Lakhotia also pointed out that the main drawback of FBT is that, even if there are losses, it is payable, so the Government should at least exempt FBT when there are losses.

But for new businesses, to avoid FBT, Lakhotia said, “Start the business as proprietor, because no FBT is payable right now if you are a proprietor”.

The third tax law taken up for discussion was on medical exemptions. According to this law, the medical expenses claim limit is Rs 15,000 only. And not only that, treatment abroad is fully taxable if income is more than Rs 2 lakh per annum.

One person from audience questions the practicability of the law, as it is impractical that a person earning less than Rs 2 lakh will go abroad for treatment.

Acknowledging the impracticability of the law, Lakhotia said that no company spends lakhs of rupees on an employee who earns less than Rs 2 lakh per annum and the situation is reverse. Companies usually send high-level officials for treatment abroad and spend lakhs of rupees on them.

But the tax on the amount spent are not taxable at the hand of the company, but on the hand of the employee.

For example, if a company spent Rs 10 lakh for treatment abroad on an employee, the employee has to pay the tax on the expense said Lakhotia, adding, “I think, when he will hear this, he will have the second heart attack”.

Lakhotia also said that the expenses incurred on the treatment abroad are added to the CTC of the employee and become taxable. And as employees earning more that Rs 5, 10 or 20 lakh per annum are only send abroad for treatment, the tax law should be amended and the figure of Rs 2 lakh should be deleted.

Pointing out that no exemption is available to self-employed persons and the salaried persons only get the benefits, Lakhotia said, that the Rs 15,000 limit is too low and the earlier law, which allowed the deduction up to one month’s salary, should be brought back.

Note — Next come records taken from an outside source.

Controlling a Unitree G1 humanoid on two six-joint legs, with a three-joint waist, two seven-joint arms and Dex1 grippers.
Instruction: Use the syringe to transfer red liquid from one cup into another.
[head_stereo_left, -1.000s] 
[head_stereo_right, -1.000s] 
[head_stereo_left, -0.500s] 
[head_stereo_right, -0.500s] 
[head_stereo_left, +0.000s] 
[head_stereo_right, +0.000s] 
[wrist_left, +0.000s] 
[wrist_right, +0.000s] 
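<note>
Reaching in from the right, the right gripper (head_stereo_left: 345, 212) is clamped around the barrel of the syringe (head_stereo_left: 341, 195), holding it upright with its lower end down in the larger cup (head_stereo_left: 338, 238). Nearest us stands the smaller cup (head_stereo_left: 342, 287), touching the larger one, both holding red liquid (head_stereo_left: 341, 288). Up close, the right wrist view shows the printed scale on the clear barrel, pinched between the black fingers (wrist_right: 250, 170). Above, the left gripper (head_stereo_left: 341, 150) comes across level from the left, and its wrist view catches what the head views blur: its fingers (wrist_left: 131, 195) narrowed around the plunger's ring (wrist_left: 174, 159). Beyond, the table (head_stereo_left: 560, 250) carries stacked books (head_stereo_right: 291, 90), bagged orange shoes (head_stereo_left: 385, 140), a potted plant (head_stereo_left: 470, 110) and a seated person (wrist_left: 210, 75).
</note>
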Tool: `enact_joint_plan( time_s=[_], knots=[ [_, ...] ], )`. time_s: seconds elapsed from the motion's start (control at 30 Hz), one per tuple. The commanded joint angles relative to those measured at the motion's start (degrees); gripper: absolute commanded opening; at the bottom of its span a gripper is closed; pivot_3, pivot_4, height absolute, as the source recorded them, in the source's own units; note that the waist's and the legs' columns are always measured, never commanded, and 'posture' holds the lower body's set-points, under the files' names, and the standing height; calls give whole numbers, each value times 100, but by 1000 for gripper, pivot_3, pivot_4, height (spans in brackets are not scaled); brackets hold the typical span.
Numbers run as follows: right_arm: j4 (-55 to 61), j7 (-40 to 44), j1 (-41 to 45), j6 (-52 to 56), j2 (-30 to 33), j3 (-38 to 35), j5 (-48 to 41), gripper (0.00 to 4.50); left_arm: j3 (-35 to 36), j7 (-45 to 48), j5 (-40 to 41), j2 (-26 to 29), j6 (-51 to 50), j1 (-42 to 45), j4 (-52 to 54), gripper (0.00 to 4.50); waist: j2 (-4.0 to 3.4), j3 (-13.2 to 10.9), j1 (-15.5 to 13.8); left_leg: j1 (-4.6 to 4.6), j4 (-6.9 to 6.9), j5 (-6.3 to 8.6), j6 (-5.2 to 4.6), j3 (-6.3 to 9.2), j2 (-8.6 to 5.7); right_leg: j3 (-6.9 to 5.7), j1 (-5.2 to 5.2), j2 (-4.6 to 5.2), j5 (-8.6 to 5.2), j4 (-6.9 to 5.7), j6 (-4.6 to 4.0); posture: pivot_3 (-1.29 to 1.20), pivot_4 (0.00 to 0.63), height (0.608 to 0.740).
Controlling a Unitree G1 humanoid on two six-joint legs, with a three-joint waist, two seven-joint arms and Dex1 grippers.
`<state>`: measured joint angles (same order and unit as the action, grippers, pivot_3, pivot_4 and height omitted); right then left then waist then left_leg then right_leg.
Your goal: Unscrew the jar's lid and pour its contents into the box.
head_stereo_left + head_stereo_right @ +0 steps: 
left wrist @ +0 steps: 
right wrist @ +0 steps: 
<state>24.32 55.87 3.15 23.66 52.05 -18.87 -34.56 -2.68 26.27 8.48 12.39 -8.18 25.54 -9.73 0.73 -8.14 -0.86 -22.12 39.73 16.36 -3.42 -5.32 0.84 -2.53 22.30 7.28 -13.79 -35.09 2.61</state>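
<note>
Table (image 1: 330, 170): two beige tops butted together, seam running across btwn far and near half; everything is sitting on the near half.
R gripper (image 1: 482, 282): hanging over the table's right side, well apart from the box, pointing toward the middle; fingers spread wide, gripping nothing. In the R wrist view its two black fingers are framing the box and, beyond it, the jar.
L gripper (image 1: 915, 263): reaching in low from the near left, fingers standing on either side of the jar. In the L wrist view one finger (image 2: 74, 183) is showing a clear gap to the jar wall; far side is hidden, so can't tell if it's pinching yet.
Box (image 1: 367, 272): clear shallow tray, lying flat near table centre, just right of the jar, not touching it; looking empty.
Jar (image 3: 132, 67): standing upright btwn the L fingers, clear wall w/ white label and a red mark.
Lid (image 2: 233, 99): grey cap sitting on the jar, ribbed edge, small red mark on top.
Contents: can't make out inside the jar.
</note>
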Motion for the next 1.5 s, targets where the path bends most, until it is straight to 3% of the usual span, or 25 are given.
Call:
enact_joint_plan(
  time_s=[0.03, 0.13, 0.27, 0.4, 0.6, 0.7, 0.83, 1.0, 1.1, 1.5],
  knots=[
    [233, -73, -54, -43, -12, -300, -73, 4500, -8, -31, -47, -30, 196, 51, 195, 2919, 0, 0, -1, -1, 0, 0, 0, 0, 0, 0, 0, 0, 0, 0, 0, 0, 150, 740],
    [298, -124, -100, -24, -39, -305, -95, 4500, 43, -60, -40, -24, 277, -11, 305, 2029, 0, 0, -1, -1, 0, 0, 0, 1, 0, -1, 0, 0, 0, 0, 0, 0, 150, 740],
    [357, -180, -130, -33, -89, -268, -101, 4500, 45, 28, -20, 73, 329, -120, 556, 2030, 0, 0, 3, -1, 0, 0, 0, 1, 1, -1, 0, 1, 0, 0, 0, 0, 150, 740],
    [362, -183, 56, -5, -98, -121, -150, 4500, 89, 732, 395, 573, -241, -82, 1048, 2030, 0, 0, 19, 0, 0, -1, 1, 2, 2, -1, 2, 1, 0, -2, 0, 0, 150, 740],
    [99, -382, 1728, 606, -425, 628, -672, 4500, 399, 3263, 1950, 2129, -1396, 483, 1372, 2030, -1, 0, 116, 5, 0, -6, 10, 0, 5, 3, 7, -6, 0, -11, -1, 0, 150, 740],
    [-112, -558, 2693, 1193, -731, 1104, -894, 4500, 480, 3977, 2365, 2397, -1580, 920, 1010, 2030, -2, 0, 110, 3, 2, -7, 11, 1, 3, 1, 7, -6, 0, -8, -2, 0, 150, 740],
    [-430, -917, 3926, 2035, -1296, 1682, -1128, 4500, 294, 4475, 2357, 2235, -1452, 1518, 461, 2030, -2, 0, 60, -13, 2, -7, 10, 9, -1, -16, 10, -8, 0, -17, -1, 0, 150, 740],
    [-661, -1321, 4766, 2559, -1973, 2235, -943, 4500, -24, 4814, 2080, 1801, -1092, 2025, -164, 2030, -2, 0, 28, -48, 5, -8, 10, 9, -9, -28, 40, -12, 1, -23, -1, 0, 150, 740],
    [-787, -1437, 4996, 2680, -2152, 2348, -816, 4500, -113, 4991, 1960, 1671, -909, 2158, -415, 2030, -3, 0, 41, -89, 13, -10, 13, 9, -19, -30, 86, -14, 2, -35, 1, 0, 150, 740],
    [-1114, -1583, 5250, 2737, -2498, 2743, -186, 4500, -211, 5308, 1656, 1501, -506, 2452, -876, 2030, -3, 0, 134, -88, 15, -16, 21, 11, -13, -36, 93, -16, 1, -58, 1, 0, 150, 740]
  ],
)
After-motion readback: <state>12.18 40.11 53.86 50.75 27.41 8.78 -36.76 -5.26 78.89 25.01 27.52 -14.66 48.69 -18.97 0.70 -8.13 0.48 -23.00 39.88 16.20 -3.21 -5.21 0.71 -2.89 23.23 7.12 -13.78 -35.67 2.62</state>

The fourth law taken up for discussion was higher tax rate for senior citizens. For senior citizens, the minimum tax rate is 20 per cent, while for others it is 10 per cent.

One person from audience pointed out that his father is a retired person, whose only income source is savings. He has already paid taxes in his earning days and why he has to pay taxes now out of savings.

Saying it is a very, very valid point, Lakhotia said, “As the situation stands today, the exemptions for senior citizens is Rs 1,85,000 only. But then you may say that you have got Rs 1 lakh further to invest and claim the benefits of 80C. But in practical life, please imagine, those persons who are dignified, our senior citizens, our parents, they will like to stay on their own and depend on their income only. Where will they have the income to make the investment for Section 80C? And more about that, over Rs 1,85,000, straight 20 per cent income tax – that’s pretty very, very heavy.”

The fifth and last tax taken up for discussion was on house rent for self-employed persons. For self-employed persons, the deduction is up to 25 per cent (of income) on house rent paid subject to a maximum limit of only Rs 2,000 per month.

The audience said that the limit of Rs 2,000 is very low for urban areas, specially for metros and questioned the merit of discriminations in tax laws for salaried and self-employed persons.

Agreeing that the Rs 2,000 limit is too low, Lakhotia said, “To be realistic, Government should say, deduction up to 25 per cent of the salary (income) and that’s it. Why limit the amount of Rs 2,000? Or in the alternative, let the Government provide us accommodation by paying Rs 2,000 only as it is provided to Government servants.”